Keprihatinan terhadap dampak RPMK juga disampaikan oleh Yahya Zaini, Anggota Komisi IX Fraksi Golkar. Ia menekankan bahwa peraturan ini dapat berakibat buruk bagi para petani, buruh pabrik, dan pedagang kecil yang bergantung pada industri tembakau.
Menurut Yahya, tembakau sebagai komoditas strategis telah memberikan kontribusi signifikan bagi pendapatan negara. Namun kenaikan cukai hasil tembakau (CHT) akan terus-menerus membebani industri dan dapat mengurangi penerimaan negara di tahun mendatang.
Yahya mengusulkan tiga langkah strategis untuk meminimalisir dampak dari RPMK. Pertama, membangun opini publik yang seimbang untuk memberikan pandangan dari berbagai sisi, termasuk ekonomi dan cukai. Kedua, melakukan lobi politik oleh para pemilik pabrik rokok besar.

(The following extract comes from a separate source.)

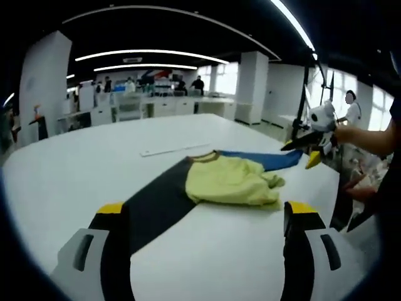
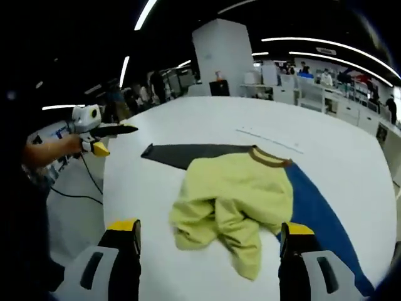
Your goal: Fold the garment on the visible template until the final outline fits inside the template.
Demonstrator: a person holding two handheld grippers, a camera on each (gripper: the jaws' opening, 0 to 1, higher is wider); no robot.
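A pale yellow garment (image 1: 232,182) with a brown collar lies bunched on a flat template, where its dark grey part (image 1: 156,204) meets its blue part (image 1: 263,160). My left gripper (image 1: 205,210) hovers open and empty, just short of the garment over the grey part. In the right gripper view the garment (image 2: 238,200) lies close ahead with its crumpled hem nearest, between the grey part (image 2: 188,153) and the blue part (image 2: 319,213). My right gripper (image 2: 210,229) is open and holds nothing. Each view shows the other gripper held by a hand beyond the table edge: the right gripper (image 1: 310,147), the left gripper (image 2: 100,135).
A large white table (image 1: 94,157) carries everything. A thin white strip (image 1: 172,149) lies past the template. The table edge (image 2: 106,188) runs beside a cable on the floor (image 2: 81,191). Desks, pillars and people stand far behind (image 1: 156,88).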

Terakhir, Yahya membuka opsi untuk melakukan judicial review terhadap PP 28/2024 maupun RPMK yang akan datang jika merasa keberatan. “Kalau merasa keberatan, jalur judicial review ke Mahkamah Agung bisa menjadi pilihan,” tandasnya.
Dalam konteks yang lebih luas, para anggota DPR RI menyadari bahwa regulasi terkait tembakau harus sejalan dengan amanat konstitusi dan memperhatikan kepentingan seluruh pihak.
Kesimpulannya, meskipun ada urgensi untuk mengatur industri tembakau demi kesehatan masyarakat, penting untuk menciptakan regulasi yang adil dan tidak merugikan pihak-pihak yang bergantung pada industri ini. Dialog dan kolaborasi antara pemerintah, industri, dan masyarakat menjadi kunci untuk menciptakan kebijakan yang mempertimbangkan dampaknya pada semua pihak.